A split-second is very probably enough time to build the world. I agree with blacbird that you don't need to explain. A lot of worldbuilding will happen naturally just because a reader is engaged in the moment and the actions, using her imagination to build the necessary trappings.

If you go to all the trouble to tell me all about the tree roots your characters are tripping over and then you accidentally put a root in the wrong place you're actually breaking that imagination. If your descriptions are at all boring or unrelated to the actions immediately at hand, you'll break that immersion by forcing a reader to read all the explanation without any value or reward. It is far, far safer and usually more powerful to let the reader do this work for you.

Heck, that's where fan-fiction comes from. That's where drawn out internet flame wars over Wesley's exact purpose on the Starship Enterprise come from. Can't rob the audience of that. Trust them.

For example, my characters meet a group of rebels in an area they know nothing about, but essentially an hour after meeting the rebels, they are forced to flee without really learning much about the real state of the other rebels in the surrounding area or how they managed to become rebels in the first place. As the author, I know this, but there was never time for a character to explain it, or even for a character to ask about it.

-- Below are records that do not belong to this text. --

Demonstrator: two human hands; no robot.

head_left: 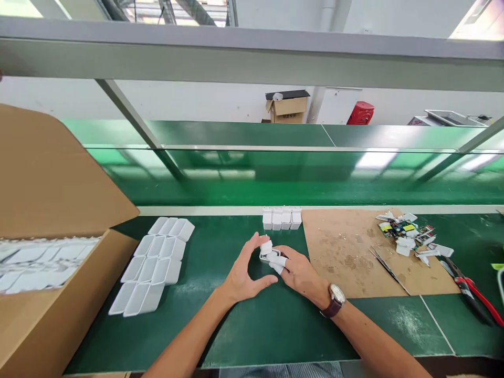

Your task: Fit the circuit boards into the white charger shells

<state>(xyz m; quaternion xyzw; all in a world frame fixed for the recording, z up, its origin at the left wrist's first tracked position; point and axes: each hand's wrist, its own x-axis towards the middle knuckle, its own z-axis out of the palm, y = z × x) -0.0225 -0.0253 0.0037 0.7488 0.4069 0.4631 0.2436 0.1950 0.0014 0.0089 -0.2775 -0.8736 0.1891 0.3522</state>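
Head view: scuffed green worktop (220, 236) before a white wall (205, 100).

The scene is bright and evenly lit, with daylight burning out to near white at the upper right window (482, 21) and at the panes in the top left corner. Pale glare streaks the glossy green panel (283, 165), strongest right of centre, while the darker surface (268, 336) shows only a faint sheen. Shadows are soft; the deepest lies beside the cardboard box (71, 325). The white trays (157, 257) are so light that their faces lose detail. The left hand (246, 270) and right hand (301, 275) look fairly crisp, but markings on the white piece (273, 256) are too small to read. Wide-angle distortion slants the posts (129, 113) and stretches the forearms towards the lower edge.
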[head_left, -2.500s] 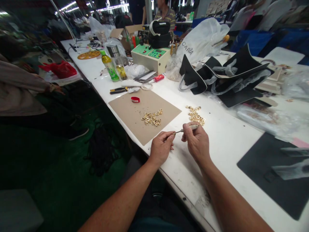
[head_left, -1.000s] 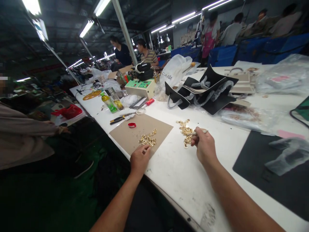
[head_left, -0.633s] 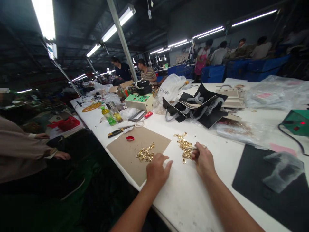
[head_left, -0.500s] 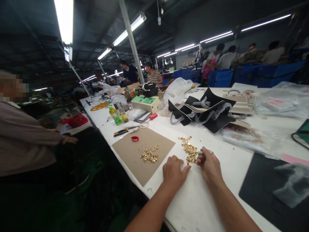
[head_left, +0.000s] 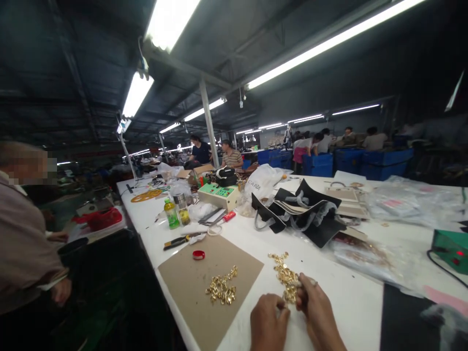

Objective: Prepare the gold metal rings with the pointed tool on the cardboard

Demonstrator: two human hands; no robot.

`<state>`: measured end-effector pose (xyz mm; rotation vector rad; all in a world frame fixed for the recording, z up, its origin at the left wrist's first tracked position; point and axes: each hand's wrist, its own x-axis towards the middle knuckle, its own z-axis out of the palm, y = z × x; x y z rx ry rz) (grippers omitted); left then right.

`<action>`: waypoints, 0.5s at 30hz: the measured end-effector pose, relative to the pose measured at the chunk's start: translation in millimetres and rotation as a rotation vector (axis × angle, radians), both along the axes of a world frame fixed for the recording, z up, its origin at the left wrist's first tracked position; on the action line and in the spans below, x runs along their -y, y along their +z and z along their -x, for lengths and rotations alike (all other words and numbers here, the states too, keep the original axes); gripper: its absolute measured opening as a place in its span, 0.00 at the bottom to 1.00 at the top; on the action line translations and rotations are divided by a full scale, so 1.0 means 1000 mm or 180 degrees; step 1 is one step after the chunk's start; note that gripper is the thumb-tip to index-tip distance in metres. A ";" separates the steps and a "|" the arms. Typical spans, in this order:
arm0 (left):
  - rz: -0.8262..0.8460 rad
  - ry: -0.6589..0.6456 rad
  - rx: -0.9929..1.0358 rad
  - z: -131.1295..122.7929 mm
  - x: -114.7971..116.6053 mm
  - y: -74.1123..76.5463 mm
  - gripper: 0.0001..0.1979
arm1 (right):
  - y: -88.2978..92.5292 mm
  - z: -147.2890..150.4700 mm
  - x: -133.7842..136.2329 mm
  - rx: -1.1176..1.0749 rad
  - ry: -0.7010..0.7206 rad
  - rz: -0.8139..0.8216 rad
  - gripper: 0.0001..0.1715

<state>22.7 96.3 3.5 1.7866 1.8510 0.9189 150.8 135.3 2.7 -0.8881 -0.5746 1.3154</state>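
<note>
My left hand (head_left: 269,322) and my right hand (head_left: 317,313) rest close together on the white table (head_left: 329,287) at the bottom edge of the view. Both are closed at the near end of a pile of small gold metal fittings (head_left: 284,278). The right hand grips a thin pale tool (head_left: 311,282) whose end pokes out past its fingers. The left hand's fingertips pinch at the pile; what they hold is too small to make out. A second pile of gold fittings (head_left: 221,290) lies on a brown cardboard sheet (head_left: 190,282) to the left.
A red ring (head_left: 198,254), pliers (head_left: 177,241), two bottles (head_left: 171,214), a green-topped control box (head_left: 218,194), black bag panels (head_left: 303,214) and plastic bags lie farther back. A dark mat (head_left: 405,321) is at my right. A seated person (head_left: 25,239) is on the left; other people work behind.
My left hand went from the tool to the cardboard pile, then across to join the right hand at the right pile. The camera tilted up, so both hands sit low in view.
</note>
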 end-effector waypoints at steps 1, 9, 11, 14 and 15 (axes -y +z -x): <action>0.0030 0.0039 0.0204 0.004 -0.001 -0.003 0.06 | 0.000 0.003 0.002 0.0030 0.0041 -0.0005 0.29; -0.0169 0.0547 0.1854 0.052 0.022 -0.021 0.08 | -0.001 0.040 0.027 0.0189 0.0526 -0.0205 0.33; -0.0086 0.0684 0.2145 0.060 0.032 -0.021 0.14 | 0.002 0.046 0.033 0.0247 0.0682 -0.0280 0.33; 0.0056 0.0814 0.2490 0.064 0.048 -0.011 0.19 | 0.008 0.046 0.041 0.0352 0.0915 -0.0287 0.35; 0.0049 0.0825 0.2569 0.064 0.054 -0.005 0.19 | 0.011 0.044 0.043 0.0407 0.0980 -0.0289 0.36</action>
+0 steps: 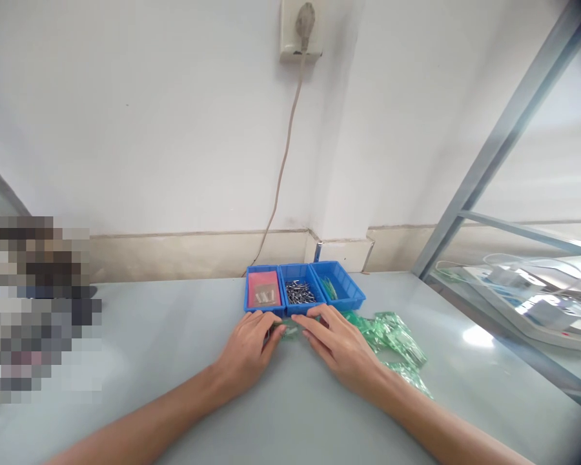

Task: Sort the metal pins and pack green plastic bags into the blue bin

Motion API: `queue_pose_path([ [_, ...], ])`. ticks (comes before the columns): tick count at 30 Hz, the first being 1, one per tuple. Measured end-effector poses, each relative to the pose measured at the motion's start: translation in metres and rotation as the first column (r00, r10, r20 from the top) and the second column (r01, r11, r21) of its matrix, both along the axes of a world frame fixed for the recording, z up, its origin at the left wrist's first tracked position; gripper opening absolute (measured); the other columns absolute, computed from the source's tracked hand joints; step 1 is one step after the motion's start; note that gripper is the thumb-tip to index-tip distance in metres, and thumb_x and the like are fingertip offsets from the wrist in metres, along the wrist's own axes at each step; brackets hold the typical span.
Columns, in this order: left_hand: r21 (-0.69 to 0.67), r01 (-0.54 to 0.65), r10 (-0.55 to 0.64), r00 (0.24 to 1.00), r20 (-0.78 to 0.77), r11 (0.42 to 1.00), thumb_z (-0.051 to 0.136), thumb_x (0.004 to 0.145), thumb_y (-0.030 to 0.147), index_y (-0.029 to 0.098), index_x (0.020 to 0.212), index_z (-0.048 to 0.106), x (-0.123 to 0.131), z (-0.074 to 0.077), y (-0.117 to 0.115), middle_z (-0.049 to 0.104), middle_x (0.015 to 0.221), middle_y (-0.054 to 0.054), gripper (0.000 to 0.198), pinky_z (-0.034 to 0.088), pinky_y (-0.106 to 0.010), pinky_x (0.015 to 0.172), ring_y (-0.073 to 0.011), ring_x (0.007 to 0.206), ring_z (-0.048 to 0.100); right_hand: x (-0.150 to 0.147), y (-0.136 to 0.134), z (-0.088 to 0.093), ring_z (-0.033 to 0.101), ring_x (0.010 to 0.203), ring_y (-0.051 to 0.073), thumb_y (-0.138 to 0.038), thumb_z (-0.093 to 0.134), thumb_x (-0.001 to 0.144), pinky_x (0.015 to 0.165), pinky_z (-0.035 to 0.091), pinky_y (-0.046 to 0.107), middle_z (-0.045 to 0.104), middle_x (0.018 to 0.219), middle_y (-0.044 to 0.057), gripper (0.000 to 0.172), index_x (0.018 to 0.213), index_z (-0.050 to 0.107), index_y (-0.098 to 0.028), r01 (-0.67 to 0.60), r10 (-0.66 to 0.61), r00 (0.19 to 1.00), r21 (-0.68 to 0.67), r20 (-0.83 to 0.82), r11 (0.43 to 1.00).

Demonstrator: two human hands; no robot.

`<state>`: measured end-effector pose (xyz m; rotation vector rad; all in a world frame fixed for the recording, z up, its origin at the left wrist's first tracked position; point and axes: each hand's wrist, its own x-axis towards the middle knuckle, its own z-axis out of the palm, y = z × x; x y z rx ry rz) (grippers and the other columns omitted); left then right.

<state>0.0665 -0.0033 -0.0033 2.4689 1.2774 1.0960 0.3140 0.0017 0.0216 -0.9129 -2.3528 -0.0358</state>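
A small clear, greenish plastic bag (pixel 291 329) lies low over the table between my two hands. My left hand (pixel 250 343) pinches its left end between thumb and fingers. At the other end, the closed fingers of my right hand (pixel 337 343) grip the bag's edge. What the bag contains is too small to make out. Just behind my hands stand three blue bins: the left bin (pixel 246 294) with a red sheet and a small clear packet, the middle bin (pixel 304 267) with many small metal pieces, and the right bin (pixel 353 298) with a few thin green pieces.
Beside my right forearm, a heap of green plastic bags (pixel 392 336) is spread on the grey table (pixel 184 323). A cable (pixel 285 155) hangs from a wall socket (pixel 286 32) behind the bins. Metal frame bars (pixel 494 148) and white devices (pixel 518 303) are at right. A blurred person (pixel 39 290) is at left.
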Motion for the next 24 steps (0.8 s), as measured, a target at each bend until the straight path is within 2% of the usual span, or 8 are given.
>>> queue_pose_path([
  [9, -0.025, 0.018, -0.018, 1.000, 0.001, 1.000, 0.043, 0.114, 0.036, 0.022, 0.104, 0.064, -0.0009, -0.0012, -0.0003, 0.070, 0.093, -0.003, 0.027, 0.049, -0.036, 0.081, -0.0211, 0.086, 0.062, 0.0003, -0.0004, -0.0005, 0.066, 0.104, 0.025, -0.022, 0.047, 0.112, 0.088, 0.060, 0.040, 0.065, 0.118, 0.012, 0.028, 0.133, 0.066, -0.025, 0.007, -0.009, 0.998, -0.034, -0.056, 0.999],
  [16, 0.022, 0.037, -0.037, 0.999, -0.018, 0.999, 0.044, 0.115, 0.034, 0.022, 0.105, 0.062, -0.0010, -0.0030, 0.0005, 0.069, 0.094, -0.002, 0.024, 0.045, -0.036, 0.081, -0.0204, 0.084, 0.061, -0.0014, -0.0042, 0.0032, 0.067, 0.109, 0.026, -0.023, 0.050, 0.111, 0.093, 0.061, 0.041, 0.065, 0.121, 0.012, 0.033, 0.141, 0.062, -0.027, -0.068, 0.062, 0.995, -0.084, -0.077, 0.994],
  [24, 0.037, 0.031, -0.029, 0.999, -0.042, 0.999, 0.045, 0.114, 0.033, 0.021, 0.099, 0.059, -0.0006, -0.0030, 0.0006, 0.067, 0.087, -0.001, 0.024, 0.043, -0.036, 0.080, -0.0198, 0.080, 0.058, -0.0012, -0.0012, -0.0003, 0.068, 0.110, 0.027, -0.023, 0.052, 0.110, 0.094, 0.060, 0.044, 0.066, 0.124, 0.012, 0.032, 0.140, 0.064, -0.026, -0.026, 0.021, 0.998, -0.100, -0.053, 0.995],
])
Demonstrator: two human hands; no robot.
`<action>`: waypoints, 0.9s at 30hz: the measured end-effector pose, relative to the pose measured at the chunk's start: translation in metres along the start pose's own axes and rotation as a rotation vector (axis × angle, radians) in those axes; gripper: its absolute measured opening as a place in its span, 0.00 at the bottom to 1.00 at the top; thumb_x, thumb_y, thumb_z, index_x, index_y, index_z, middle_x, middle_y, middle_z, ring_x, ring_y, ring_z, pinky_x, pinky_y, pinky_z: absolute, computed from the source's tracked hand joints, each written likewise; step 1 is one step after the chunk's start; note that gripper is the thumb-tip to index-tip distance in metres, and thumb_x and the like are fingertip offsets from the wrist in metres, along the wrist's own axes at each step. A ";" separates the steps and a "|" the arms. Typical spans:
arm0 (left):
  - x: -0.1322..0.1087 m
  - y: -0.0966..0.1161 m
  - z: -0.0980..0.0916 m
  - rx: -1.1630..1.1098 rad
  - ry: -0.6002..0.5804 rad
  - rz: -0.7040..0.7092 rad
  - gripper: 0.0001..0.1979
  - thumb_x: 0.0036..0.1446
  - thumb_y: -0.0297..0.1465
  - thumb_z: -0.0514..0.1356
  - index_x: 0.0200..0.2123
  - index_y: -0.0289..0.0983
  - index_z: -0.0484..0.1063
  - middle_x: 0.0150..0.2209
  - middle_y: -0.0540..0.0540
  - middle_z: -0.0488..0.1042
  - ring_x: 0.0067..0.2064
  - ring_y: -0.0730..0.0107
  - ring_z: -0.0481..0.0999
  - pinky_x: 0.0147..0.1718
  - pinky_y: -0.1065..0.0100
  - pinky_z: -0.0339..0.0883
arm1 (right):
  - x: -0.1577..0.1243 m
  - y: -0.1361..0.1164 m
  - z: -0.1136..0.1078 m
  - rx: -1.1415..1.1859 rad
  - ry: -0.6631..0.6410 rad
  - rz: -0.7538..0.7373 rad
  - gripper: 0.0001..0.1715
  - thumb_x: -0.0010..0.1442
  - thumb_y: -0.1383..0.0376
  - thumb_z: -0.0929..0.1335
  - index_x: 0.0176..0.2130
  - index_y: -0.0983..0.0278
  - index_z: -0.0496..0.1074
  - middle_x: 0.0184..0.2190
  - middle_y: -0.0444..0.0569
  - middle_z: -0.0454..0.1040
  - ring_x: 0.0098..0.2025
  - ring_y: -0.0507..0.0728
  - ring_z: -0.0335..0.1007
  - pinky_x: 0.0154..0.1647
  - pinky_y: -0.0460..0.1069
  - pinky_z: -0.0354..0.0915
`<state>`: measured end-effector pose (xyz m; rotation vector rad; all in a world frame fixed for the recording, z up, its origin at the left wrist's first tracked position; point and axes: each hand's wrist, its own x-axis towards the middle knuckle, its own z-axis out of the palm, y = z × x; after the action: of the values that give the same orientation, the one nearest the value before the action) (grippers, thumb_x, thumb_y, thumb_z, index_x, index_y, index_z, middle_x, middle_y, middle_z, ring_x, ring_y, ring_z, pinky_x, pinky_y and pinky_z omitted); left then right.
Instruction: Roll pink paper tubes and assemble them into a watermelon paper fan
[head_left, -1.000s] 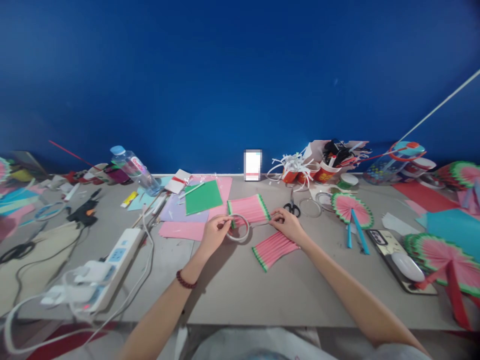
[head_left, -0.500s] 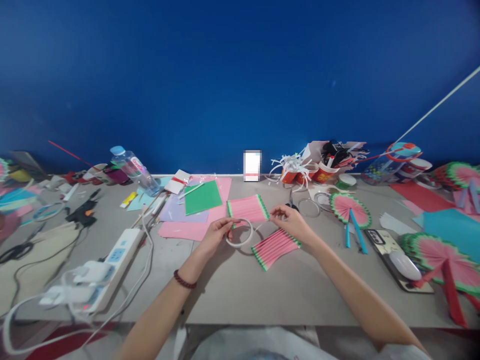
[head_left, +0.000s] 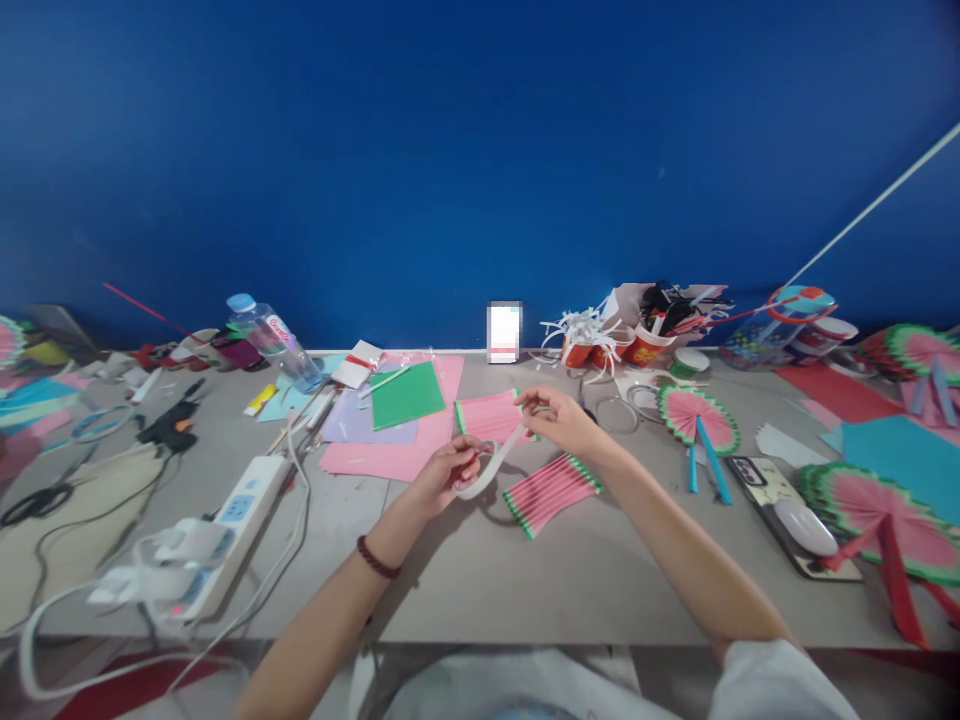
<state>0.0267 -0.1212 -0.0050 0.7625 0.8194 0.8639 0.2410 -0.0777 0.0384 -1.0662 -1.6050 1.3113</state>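
Note:
A roll of white tape (head_left: 475, 487) is gripped in my left hand (head_left: 448, 470), tilted above the table. My right hand (head_left: 553, 416) pinches the end of a pale strip that runs up from the roll. Beneath the right hand lies a pleated pink paper piece (head_left: 553, 496) with green edges. Another pleated pink paper piece (head_left: 486, 413) rests farther back, partly covered by the right hand's fingers. Left of it, a green sheet (head_left: 409, 395) lies on pink paper (head_left: 360, 459) and purple paper (head_left: 352, 425).
A power strip (head_left: 238, 520) with plugs and cables lies at left, near a glue gun (head_left: 169, 425) and a tilted bottle (head_left: 274, 345). To the right are watermelon-patterned paper fans (head_left: 701, 415) and a phone (head_left: 750, 490) under a mouse (head_left: 805, 527). Cups (head_left: 645, 345) stand by the blue wall (head_left: 480, 150).
My right hand has moved slightly left and up, and a strip of tape now stretches between it and the roll. The roll has turned in my left hand, from ring-on to more edge-on.

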 end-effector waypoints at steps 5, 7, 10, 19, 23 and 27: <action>0.003 -0.005 0.005 0.061 -0.080 -0.099 0.10 0.43 0.25 0.64 0.33 0.34 0.75 0.34 0.43 0.75 0.28 0.74 0.71 0.25 0.72 0.62 | -0.002 -0.016 0.009 0.172 0.031 -0.004 0.12 0.49 0.66 0.69 0.38 0.63 0.68 0.32 0.41 0.63 0.26 0.47 0.69 0.33 0.50 0.73; 0.006 -0.007 0.008 0.094 -0.093 -0.070 0.10 0.45 0.27 0.63 0.34 0.33 0.76 0.39 0.39 0.76 0.35 0.68 0.74 0.32 0.70 0.66 | -0.005 -0.021 0.011 0.250 0.001 0.014 0.12 0.50 0.65 0.69 0.37 0.63 0.69 0.32 0.41 0.63 0.27 0.47 0.69 0.34 0.50 0.74; 0.010 -0.005 0.012 0.072 -0.176 -0.013 0.12 0.52 0.37 0.60 0.34 0.33 0.76 0.42 0.38 0.76 0.44 0.60 0.74 0.42 0.65 0.66 | -0.009 -0.027 0.012 0.309 -0.062 0.035 0.13 0.51 0.65 0.69 0.39 0.62 0.68 0.31 0.40 0.64 0.26 0.47 0.69 0.33 0.49 0.74; 0.010 0.010 0.027 0.337 -0.338 0.163 0.31 0.39 0.49 0.68 0.45 0.38 0.74 0.51 0.39 0.72 0.56 0.50 0.66 0.56 0.55 0.55 | -0.010 -0.028 0.011 0.310 -0.048 0.052 0.15 0.51 0.66 0.69 0.40 0.62 0.67 0.30 0.40 0.63 0.25 0.48 0.70 0.28 0.47 0.73; 0.011 0.012 0.035 0.490 -0.238 0.252 0.16 0.44 0.40 0.67 0.36 0.38 0.78 0.55 0.40 0.68 0.59 0.52 0.63 0.58 0.53 0.52 | -0.009 -0.026 0.008 0.243 -0.039 -0.014 0.14 0.52 0.65 0.68 0.41 0.62 0.67 0.31 0.41 0.64 0.27 0.48 0.69 0.29 0.47 0.73; 0.014 0.008 0.030 0.557 -0.098 0.399 0.09 0.45 0.38 0.67 0.28 0.39 0.79 0.54 0.39 0.68 0.61 0.54 0.59 0.57 0.56 0.55 | -0.010 -0.028 0.000 0.084 0.013 -0.086 0.15 0.53 0.66 0.67 0.42 0.62 0.67 0.32 0.43 0.65 0.26 0.48 0.67 0.30 0.47 0.70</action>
<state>0.0554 -0.1122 0.0115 1.4841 0.8423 0.9479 0.2412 -0.0906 0.0654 -0.9423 -1.5550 1.3002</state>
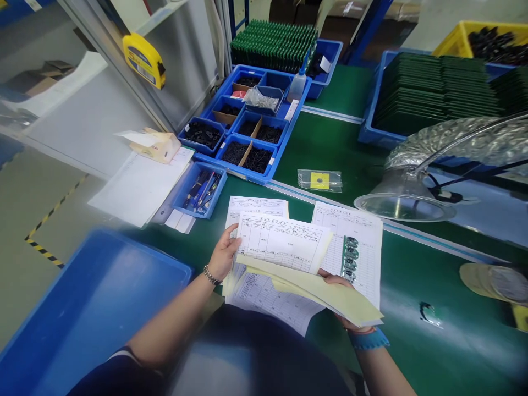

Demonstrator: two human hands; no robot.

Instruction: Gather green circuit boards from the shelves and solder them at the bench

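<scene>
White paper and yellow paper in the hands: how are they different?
The white form lies on top, and the yellow sheets hang below it. The white form shows printed grid lines; the yellow sheets show no clear printing. The white form is fairly flat, while the yellow sheets curve over the right hand. Both are paper, held by the left hand and right hand.

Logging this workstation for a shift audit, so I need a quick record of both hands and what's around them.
Left hand: grips printed forms
Right hand: under yellow sheets
Nearby: circuit board strip on a form, on green bench mat
Rest: blue parts trays, stacked green boards, yellow tape measure
</scene>
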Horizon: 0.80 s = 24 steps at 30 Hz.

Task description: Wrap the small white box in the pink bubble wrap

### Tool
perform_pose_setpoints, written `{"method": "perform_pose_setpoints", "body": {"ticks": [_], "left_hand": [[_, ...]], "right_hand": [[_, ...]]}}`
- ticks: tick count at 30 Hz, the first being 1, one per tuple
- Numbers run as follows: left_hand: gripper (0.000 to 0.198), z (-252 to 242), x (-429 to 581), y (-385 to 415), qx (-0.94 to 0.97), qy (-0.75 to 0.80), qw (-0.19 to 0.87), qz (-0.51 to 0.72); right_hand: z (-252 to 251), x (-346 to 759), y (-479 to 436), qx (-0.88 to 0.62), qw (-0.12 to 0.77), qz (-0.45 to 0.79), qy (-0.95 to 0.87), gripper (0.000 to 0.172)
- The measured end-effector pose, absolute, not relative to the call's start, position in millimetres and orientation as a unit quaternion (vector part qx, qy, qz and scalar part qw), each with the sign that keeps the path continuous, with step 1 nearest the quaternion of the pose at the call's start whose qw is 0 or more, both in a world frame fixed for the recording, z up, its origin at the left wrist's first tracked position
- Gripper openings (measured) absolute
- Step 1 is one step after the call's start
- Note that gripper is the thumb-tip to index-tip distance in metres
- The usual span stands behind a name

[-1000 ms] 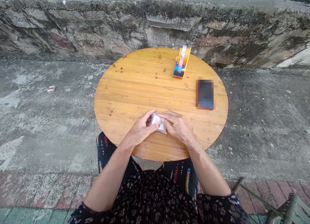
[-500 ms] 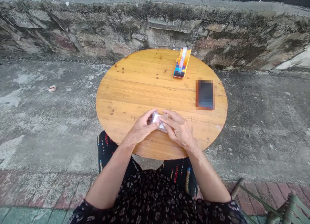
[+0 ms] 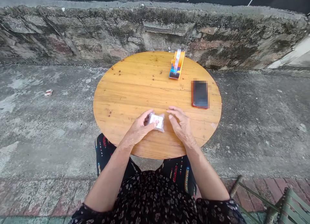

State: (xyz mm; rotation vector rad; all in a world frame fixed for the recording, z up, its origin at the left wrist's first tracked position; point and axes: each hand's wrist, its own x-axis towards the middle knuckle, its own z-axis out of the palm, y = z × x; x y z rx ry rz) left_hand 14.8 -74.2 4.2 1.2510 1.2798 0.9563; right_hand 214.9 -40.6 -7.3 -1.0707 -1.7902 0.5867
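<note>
A small white square packet in clear plastic wrap point(image 3: 158, 121) lies near the front of the round wooden table point(image 3: 128, 98). My left hand point(image 3: 140, 127) grips its left side, thumb on top and fingers round the far edge. Just right of the packet, my right hand point(image 3: 181, 124) is held apart from it, fingers stretched out and nothing in them. What the packet contains cannot be made out.
At the table's far side stands an orange and blue tape dispenser point(image 3: 177, 65). A dark, pixelated flat object with a reddish edge point(image 3: 200, 94) lies to the right. Behind the table runs a stone wall point(image 3: 97, 36); a green chair point(image 3: 288, 204) stands at lower right.
My right hand has come off the packet and moved right, opening its fingers. The left hand keeps its grip on the packet. The whole view has shifted slightly.
</note>
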Motion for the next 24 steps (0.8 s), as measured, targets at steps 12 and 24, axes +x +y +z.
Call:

Fair enough that you're close to the story. You're going on instinct. That's great! Keep on going. Worry about this later. There's about a 96% chance that the combination of your writing skills and reading instincts has already chosen the exact amount of relevant information to disperse in this scene. In other words, the rebel origin story and their current tribulations are not relevant to the story at this exact moment. They may be later, so consider writing it down somewhere. These little things that you know but don't need to tell readers make up the supporting web of your story and are, I presume, gems at conventions. (Look up "Word of God" on TVTropes for when these things come out.)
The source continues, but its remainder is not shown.